→ **EXERCISE DESCRIPTION**
Would you print exactly the lines that begin the listing and continue through the line holding "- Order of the"? No pictures, please.

→ **COLLECTED DATA**
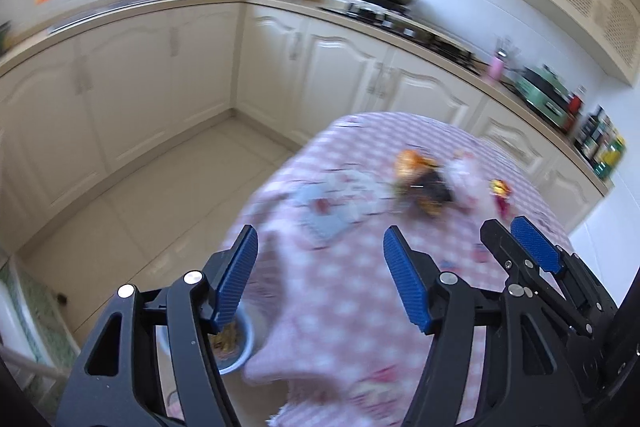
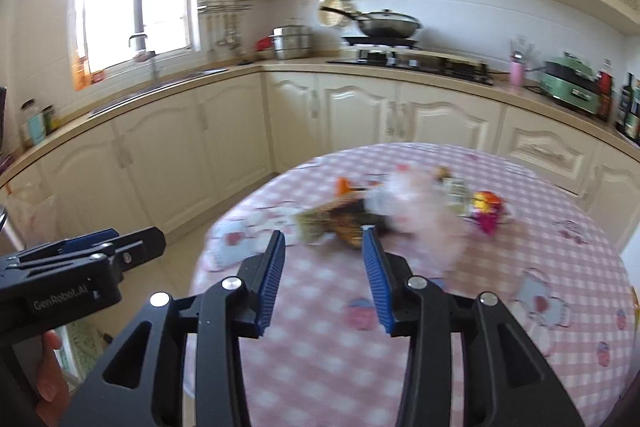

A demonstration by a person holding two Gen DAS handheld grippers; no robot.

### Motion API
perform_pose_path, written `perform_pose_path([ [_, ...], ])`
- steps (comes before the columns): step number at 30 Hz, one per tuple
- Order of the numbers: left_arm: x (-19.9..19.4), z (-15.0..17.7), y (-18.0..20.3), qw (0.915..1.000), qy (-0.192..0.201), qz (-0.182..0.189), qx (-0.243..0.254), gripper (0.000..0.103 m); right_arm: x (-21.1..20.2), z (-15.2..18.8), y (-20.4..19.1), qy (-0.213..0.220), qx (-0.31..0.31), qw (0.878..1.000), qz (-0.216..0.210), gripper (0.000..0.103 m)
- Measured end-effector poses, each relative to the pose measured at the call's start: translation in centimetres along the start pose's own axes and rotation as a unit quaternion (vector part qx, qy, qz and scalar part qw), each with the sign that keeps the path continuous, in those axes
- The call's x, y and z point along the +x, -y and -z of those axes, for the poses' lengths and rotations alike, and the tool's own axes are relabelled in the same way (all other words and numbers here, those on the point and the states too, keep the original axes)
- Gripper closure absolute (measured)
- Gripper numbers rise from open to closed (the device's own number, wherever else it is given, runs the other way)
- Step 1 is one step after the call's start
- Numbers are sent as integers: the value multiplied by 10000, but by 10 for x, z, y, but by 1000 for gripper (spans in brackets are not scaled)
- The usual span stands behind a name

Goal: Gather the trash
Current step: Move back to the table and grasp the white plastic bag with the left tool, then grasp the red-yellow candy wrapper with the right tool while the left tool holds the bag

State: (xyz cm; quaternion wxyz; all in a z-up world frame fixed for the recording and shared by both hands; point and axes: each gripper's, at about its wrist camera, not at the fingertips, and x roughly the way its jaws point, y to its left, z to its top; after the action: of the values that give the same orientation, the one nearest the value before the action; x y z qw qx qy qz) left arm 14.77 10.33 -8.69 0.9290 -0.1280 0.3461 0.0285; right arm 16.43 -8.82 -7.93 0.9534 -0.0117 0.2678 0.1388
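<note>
Two grippers held above a round table with a small heap of trash, both with nothing between the pads.

One round table [image 2: 440, 347] in a pink checked cloth lies under and ahead of both grippers. The trash sits past the fingertips: one blurred pile of dark and orange wrappers [image 2: 348, 223] with a pale crumpled piece, and one red-and-yellow wrapper [image 2: 486, 211] to its right, apart from it. The left gripper [image 1: 320, 275] has its jaws spread wide and empty; the right gripper [image 2: 324, 279] stands narrower, also empty. Only the left wrist view shows one blue bowl [image 1: 236, 343] of scraps low beside its left finger; only the right wrist view shows a hand [image 2: 50, 379] under the left gripper.
</note>
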Motion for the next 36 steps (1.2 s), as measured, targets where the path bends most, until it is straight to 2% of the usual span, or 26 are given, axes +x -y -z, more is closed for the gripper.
perform_pose_path([
  [4,20,-7,53,9988,-95,359,323,40,-5,3,52,30,287,9987,421,62],
  [9,47,-5,107,9956,-258,615,662,40,-2,5,105,-12,594,9953,765,61],
  [16,88,-9,138,9936,-551,683,705,40,20,8,149,-140,786,9926,920,61],
  [24,130,-8,158,9907,-929,693,716,40,41,9,170,-280,1019,9907,862,58],
  [25,134,-8,160,9902,-969,689,736,41,44,9,171,-299,1055,9904,839,58],
  [27,139,-9,163,9888,-1003,808,748,54,48,7,173,-312,1068,9903,830,57],
  [29,141,-11,165,9875,-1034,911,769,71,52,4,173,-334,1070,9904,803,56],
  [32,136,-13,169,9876,-902,958,856,79,61,1,171,-440,1059,9906,747,55],
  [36,119,-20,161,9886,-632,1129,768,80,73,-3,167,-588,1006,9910,664,54],
])
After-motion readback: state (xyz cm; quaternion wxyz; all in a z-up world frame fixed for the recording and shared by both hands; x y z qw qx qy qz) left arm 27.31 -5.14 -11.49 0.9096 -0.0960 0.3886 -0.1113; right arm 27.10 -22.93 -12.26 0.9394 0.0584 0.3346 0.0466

→ **RESULT**
A demonstration by a person holding two Gen DAS handheld grippers; no robot.

### Motion API
perform_pose_path, written `perform_pose_path([ [_, ...], ])`
- steps (comes before the columns): step number at 30 Hz, one per tuple
- Order of the numbers: left_arm: x (-19.9..19.4), z (-15.0..17.7), y (-18.0..20.3), qw (0.915..1.000), qy (-0.192..0.201), qz (-0.182..0.189), qx (-0.243..0.254), gripper (0.000..0.103 m); right_arm: x (-21.1..20.2), z (-15.2..18.8), y (-20.4..19.1), qy (-0.213..0.220), qx (-0.31..0.31), qw (0.878..1.000), qz (-0.216..0.210), gripper (0.000..0.103 m)

The complete answer has been presented.